Requirement:
Go to the line holding "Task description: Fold" in the data below and repeat it exactly, then each line after it up to and including the one holding "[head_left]". Omit pictures.

===== Supplied records =====

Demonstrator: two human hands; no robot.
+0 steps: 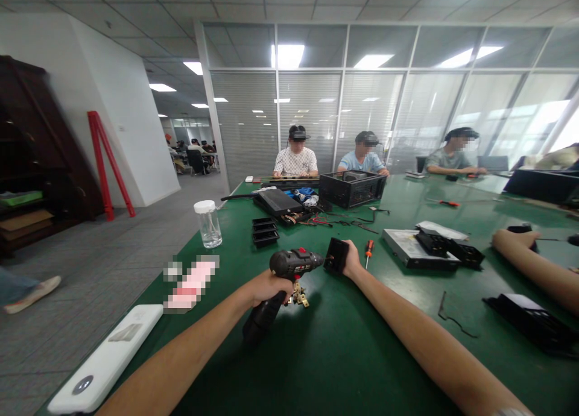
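Drill [284, 263]: was black, with red accents
Held block [335, 257]: was black
Metal pieces [299, 296]: were brassy gold
Tabletop [335, 374]: was deep green
Screwdriver handle [370, 247]: was orange and black
Jar [210, 230]: was clear, its lid [204, 207] white
Long flat device [106, 363]: was white, with a greyish label [125, 332] and dark disc [83, 384]
Tall frame [99, 163]: was bright red
Cabinet [47, 135]: was dark brown
Floor [113, 247]: was grey
Co-worker's shirt [295, 161]: was white, with small dark marks all over

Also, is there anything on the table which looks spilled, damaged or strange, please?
Nothing looks spilled: the jar stands upright. Slightly odd: the wire, crooked and lying by itself at right, and the brass-coloured pieces, heaped loosely beside the left hand. I see no clear damage.
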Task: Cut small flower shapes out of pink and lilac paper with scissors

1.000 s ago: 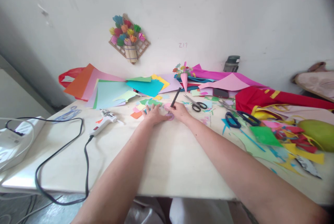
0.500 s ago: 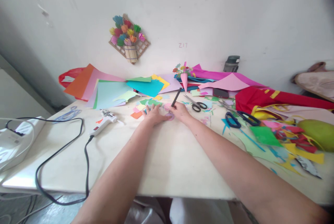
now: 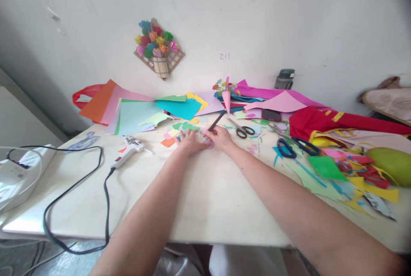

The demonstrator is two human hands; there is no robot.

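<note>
In my right hand (image 3: 221, 139) is a dark pen (image 3: 217, 120), its upper end leaning to the right and away from me. My left hand (image 3: 189, 142) lies flat on the table with fingers spread, its thumb by a small purple-pink paper piece (image 3: 209, 144). The pen's tip is hidden near that paper, between the two hands. Small coloured paper scraps (image 3: 168, 142) lie just past my left fingers. Black-handled scissors (image 3: 245, 132) rest to the right of my right hand.
At left lie a white glue gun (image 3: 126, 154) with a black cord and a power strip (image 3: 22, 181). Coloured paper sheets (image 3: 141, 115) line the back. On the right are blue-handled scissors (image 3: 287, 148), paper scraps, a green fruit (image 3: 392, 164) and a phone (image 3: 271, 115).
The pen has tipped over further to the right, and my right hand has shifted slightly with it. My left hand stays almost in place.
</note>
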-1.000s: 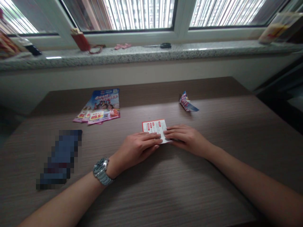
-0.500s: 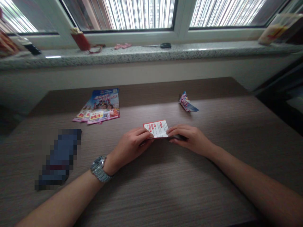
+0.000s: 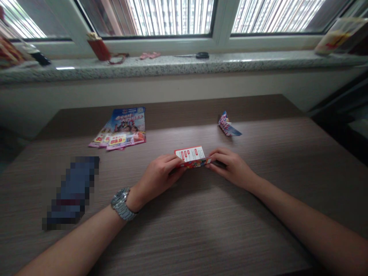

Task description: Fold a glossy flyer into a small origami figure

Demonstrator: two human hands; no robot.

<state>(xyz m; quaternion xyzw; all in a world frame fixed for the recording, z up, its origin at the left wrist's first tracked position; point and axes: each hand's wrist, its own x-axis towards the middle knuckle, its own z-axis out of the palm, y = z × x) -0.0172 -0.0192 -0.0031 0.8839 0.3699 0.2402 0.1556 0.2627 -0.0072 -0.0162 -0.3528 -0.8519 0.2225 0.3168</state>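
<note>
Small leaflet (image 3: pixel 189 154) at the middle of the table (image 3: pixel 178 226), white printed side up, near edge folded up to show a coloured strip. Left hand (image 3: pixel 161 170): thumb and fingers pinching the strip's left end. Right hand (image 3: pixel 233 168): thumb and fingers pinching its right end. Folded paper (image 3: pixel 228 126) far right; flyers (image 3: pixel 128 128) fanned far left, both clear of the hands. Risk, judged: uneven pull between pinches could skew the crease; a loosened grip could let the strip spring open.
</note>
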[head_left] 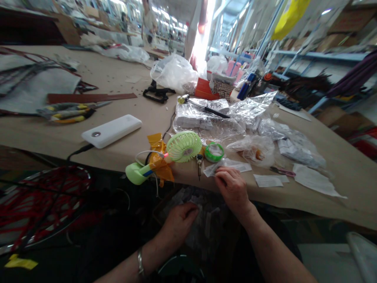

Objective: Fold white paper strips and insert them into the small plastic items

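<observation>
My right hand (232,185) rests at the table's front edge, its bent fingertips on a thin whitish strip (235,165). Below the edge, my left hand (182,220) is closed, thumb against the fingers; what it holds, if anything, cannot be made out. Under it sits a dim heap of pale scraps (209,214). A green round tin (214,152) stands just beyond my right hand, and a pointed metal tool (199,165) lies to its left. Farther left, a light green fan (184,146) is fixed with orange tape (161,167).
On the table (118,82) lie a white power bank (112,131), yellow-handled pliers (70,113), a hammer (203,106) on wrapped packs, and clear plastic bags (250,149). White paper pieces (268,181) lie right of my right hand. A person (149,23) stands far back.
</observation>
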A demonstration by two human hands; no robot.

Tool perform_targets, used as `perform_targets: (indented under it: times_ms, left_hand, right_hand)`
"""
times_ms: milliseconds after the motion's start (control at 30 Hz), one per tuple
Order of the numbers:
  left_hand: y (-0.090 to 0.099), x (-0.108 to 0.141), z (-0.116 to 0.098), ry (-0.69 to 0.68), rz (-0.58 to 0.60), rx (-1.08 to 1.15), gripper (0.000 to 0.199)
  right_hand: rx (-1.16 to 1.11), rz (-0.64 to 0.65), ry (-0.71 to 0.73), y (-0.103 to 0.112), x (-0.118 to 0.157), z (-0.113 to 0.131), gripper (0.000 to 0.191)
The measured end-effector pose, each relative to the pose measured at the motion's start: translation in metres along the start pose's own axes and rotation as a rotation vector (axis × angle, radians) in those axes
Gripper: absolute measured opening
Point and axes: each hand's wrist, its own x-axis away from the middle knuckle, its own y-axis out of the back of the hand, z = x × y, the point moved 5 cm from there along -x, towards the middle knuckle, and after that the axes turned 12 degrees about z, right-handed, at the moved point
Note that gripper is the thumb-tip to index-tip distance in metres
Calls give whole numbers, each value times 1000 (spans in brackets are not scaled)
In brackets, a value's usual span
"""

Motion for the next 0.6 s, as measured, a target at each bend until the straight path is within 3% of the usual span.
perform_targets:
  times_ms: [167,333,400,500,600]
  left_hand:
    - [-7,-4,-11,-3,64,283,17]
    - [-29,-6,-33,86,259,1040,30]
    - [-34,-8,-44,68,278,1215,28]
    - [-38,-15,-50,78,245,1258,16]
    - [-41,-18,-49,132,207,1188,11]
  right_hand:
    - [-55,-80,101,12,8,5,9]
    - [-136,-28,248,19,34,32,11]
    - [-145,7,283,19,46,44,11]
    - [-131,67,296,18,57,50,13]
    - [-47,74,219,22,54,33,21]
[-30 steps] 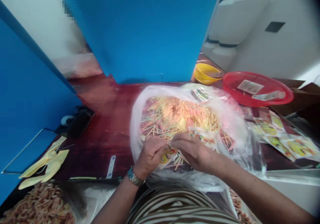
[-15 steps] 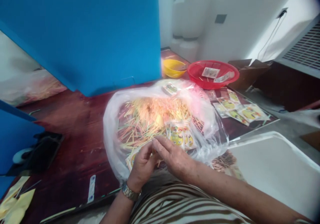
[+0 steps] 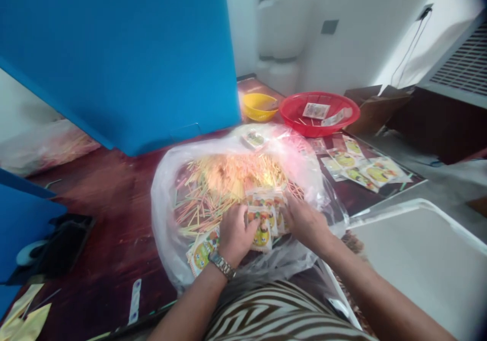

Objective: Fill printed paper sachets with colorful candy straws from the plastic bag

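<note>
My left hand point(image 3: 236, 234), with a metal watch on the wrist, is closed on a small printed packet point(image 3: 262, 234), its thumb across the front. To the right, my right hand point(image 3: 306, 222) grips the side of the neighbouring printed packets point(image 3: 268, 196), its fingertips partly hidden. Both hands are over a spread-out clear plastic bag point(image 3: 162, 199), in which lies a heap of thin pastel sticks point(image 3: 205, 194). Beside my left wrist lies another printed packet point(image 3: 201, 253), partly covered by the hand. One more packet point(image 3: 254, 139) rests on the bag's far edge.
A red basin point(image 3: 319, 123) with packets inside stands at the back right, beside a yellow basket point(image 3: 258, 108). More printed packets point(image 3: 369, 168) lie at the table's right. A white tray point(image 3: 418, 260) is at my right; a blue panel point(image 3: 125, 67) rises at the back left.
My hands were together at the bag's near edge; now they are apart and further forward. The left has moved right onto a packet, the right onto the packets beside it.
</note>
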Demonstrator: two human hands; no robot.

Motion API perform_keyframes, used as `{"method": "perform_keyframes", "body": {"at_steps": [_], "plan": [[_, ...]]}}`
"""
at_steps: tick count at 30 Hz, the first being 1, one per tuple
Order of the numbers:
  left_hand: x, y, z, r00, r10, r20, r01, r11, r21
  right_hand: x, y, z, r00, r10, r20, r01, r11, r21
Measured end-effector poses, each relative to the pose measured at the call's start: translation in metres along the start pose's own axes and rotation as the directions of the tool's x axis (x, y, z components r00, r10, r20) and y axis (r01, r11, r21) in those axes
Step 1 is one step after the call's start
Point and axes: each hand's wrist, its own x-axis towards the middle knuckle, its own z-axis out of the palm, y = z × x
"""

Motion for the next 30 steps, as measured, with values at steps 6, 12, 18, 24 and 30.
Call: {"method": "perform_keyframes", "body": {"at_steps": [6,12,18,24,30], "plan": [[-0.005,0.004,0.001,0.999,-0.016,0.03,0.011,0.984,0.179,0.011,0.01,0.003,0.989,0.012,0.147,-0.071,0.911,0.406],[-0.006,0.012,0.002,0.996,-0.055,0.076,0.037,0.973,0.226,0.018,0.013,0.001,0.982,-0.011,0.187,-0.091,0.842,0.532],[-0.002,0.009,0.002,0.992,-0.024,0.124,0.009,0.992,0.122,0.018,0.011,0.006,0.966,0.005,0.258,-0.124,0.885,0.448],[-0.024,-0.012,0.007,0.944,0.331,0.014,-0.329,0.941,-0.075,-0.027,0.009,0.005,0.98,-0.16,-0.116,0.196,0.869,0.454],[-0.03,-0.022,0.001,0.968,0.213,0.132,-0.148,0.91,-0.388,-0.054,-0.01,-0.004,0.963,-0.26,0.072,0.091,0.565,0.82]]}}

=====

Output below:
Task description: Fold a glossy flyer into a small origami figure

Demonstrator: two human hands; no robot.

<state>(xyz m; quaternion xyzw; all in a world frame fixed for the recording, z up, its origin at the left wrist's first tracked position; point and axes: each hand's wrist, its own x-axis towards the middle knuckle, its own z-axis out of the palm, y = z × x) -0.0172 -0.0192 -0.0031 0.8839 0.3699 0.2402 0.1556 0.2627 -0.0072 -0.0162 -0.3528 -0.8519 0.2225 0.3168</state>
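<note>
Small leaflet (image 3: pixel 189 154) at the middle of the table (image 3: pixel 178 226), white printed side up, near edge folded up to show a coloured strip. Left hand (image 3: pixel 161 170): thumb and fingers pinching the strip's left end. Right hand (image 3: pixel 233 168): thumb and fingers pinching its right end. Folded paper (image 3: pixel 228 126) far right; flyers (image 3: pixel 128 128) fanned far left, both clear of the hands. Risk, judged: uneven pull between pinches could skew the crease; a loosened grip could let the strip spring open.
</note>
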[head_left] 

The answer given above is complete as it stands.